Measurements were performed by using a ‘‘zero-order’’ trough that composed with one reaction compartment (volume 2.5 mL, surface area 12.56 cm²) and two reservoir compartment (surface area, 55.46 cm²) connected to each other by a small surface channel. The principle of the method was described previously [27]. The aqueous subphase of the reaction compartment contained β-Cyclodextrin (final bulk concentration, 3 mg/mL) which was solubilized in PB buffer (50 mM, pH 6.0 or 7.0). Buffer was prepared with Milli-Q water and strained through a 0.45 μm membrane. A magnetic stirrer (diameter 0.5 cm) was used to stir the sub-phase at 250 rpm. Variations with surface pressure (10–30 mN/m) in the catalytic activities of rGZEL were evaluated according to method reported previously [17]. Activities were expressed as the number of moles of substrate hydrolyzed per unit time and unit reaction compartment area per milligram of enzyme in the ‘‘zero-order’’ trough (moles.cm⁻²min⁻¹mg⁻¹). Data analysis for sterespecificity index and regioselectivity index was performed according to the method reported previously [18,24].

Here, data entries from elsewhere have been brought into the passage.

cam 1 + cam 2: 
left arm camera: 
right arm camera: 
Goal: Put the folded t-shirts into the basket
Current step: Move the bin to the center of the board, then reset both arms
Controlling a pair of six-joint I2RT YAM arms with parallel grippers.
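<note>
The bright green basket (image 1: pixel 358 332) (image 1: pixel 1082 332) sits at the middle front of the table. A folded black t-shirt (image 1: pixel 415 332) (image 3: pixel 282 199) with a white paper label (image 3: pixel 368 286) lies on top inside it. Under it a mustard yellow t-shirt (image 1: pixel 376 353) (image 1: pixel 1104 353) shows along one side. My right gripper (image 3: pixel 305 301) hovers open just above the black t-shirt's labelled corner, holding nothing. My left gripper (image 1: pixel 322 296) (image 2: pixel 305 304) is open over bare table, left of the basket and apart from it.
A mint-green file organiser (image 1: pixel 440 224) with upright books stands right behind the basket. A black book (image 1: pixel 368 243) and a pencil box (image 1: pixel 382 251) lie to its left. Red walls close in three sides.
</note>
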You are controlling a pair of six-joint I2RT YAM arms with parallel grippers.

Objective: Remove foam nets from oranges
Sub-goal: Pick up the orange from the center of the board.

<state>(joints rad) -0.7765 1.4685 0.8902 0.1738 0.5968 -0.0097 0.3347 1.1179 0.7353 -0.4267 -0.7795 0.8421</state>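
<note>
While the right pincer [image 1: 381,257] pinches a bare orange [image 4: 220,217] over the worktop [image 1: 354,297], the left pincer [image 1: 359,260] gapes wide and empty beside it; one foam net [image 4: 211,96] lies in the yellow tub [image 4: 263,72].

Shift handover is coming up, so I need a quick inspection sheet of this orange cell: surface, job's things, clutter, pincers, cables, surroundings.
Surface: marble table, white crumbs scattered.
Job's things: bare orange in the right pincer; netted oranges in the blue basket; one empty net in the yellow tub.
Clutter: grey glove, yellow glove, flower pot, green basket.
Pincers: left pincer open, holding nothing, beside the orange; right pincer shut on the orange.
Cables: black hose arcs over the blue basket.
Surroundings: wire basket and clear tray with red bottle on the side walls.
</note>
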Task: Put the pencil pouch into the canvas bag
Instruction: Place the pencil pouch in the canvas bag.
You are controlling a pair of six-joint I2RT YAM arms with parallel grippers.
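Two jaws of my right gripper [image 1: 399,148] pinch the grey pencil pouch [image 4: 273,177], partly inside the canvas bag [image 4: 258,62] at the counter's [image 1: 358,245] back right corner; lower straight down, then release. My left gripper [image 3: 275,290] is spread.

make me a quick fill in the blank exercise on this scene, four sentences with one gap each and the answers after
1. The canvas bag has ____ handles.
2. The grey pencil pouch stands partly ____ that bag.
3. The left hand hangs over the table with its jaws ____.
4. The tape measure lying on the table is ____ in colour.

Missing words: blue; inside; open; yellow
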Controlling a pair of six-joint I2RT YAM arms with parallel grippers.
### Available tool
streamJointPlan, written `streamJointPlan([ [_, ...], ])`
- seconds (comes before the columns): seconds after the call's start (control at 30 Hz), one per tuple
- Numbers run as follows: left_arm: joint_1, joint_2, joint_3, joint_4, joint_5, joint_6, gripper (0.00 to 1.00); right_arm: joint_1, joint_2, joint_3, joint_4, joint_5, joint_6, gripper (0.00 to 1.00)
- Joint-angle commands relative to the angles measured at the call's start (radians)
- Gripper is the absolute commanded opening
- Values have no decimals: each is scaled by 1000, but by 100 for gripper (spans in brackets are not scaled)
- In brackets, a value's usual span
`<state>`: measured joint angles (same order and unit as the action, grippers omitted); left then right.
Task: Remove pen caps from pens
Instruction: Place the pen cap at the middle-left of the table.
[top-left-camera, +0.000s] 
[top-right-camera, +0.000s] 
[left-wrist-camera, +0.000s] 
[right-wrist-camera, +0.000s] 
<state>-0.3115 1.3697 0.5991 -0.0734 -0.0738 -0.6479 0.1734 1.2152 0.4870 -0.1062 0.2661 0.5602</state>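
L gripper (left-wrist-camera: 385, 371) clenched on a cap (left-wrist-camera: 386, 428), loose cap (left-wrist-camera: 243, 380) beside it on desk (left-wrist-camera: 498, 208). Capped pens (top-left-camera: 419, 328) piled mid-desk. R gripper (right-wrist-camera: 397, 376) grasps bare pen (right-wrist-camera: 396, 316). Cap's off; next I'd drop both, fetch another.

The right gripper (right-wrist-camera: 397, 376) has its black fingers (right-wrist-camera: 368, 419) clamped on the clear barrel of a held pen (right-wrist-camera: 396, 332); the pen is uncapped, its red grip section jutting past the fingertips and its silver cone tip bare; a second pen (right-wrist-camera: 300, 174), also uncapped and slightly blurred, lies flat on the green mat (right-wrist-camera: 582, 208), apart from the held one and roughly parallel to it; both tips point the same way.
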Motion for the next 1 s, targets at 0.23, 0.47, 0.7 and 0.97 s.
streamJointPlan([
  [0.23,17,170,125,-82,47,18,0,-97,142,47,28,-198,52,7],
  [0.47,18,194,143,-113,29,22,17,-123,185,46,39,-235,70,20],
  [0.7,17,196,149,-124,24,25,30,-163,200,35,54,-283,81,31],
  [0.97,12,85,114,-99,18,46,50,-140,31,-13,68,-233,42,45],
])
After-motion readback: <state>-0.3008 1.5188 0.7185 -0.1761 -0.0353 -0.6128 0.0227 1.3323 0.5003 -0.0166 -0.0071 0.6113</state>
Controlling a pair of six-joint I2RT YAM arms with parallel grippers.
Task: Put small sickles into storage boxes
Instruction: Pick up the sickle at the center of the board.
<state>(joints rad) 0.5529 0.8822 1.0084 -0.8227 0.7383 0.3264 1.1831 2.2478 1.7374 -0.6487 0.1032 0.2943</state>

3.7. Construction the Structures of GZEL with an Open Conformation and in Silico Docking

Although the crystal structure of GZEL had been resolved, however, only a closed conformation (PDB ID: 3NGM) was obtained [9], and the open conformation for this enzyme is still lacking. Herein, we choose to model the open state of GZEL, which is required for the docking of substrate into the active site. The open conformation of GZEL was constructed by homology modeling using MODELLER package (Discovery Studio, Accelrys Inc. San Diego, CA, USA), with the open lid Thermomyces lanuginosus lipase (TLL) structure (PDB ID: 1EIN) and the crystal structure of GZEL (PDB ID: 3NGM) as templates, according to the method reported before [9]. Ligandfit docking (Discovery Studio, Accelrys lnc., San Diego, CA, USA) was employed to dock the substrate molecules into catalytic pocket. Four ligands used for docking were the comparison of the results with available experimental data: 1,3-DDG (S2), 1,3-DDG (R2), DiC8-PS and DiC8-MGDG. The complex structure which has most suitable binding position and orientation was selected to minimize the energy of ligands by In Situ Ligand Minimization (Discovery Studio, Accelrys lnc., San Diego, CA, USA). Modeled complex structures were visualized and analyzed using the PyMOL software (DeLano Scientific, Palo Alto, CA, USA).

4. Conclusions

The recombinant lipase from Gibberella zeae (rGZEL) hydrolyzes not only triglycerides but also phospholipids and glycolipids. More interestingly, experimental results showed that GZEL displayed higher preference to R configuration. These findings underline the importance of increasing our understanding of the characteristic features of this enzyme. Results indicate that GZEL is a promising enzyme for industrial application with the broad substrate specificity towards different classes of lipids.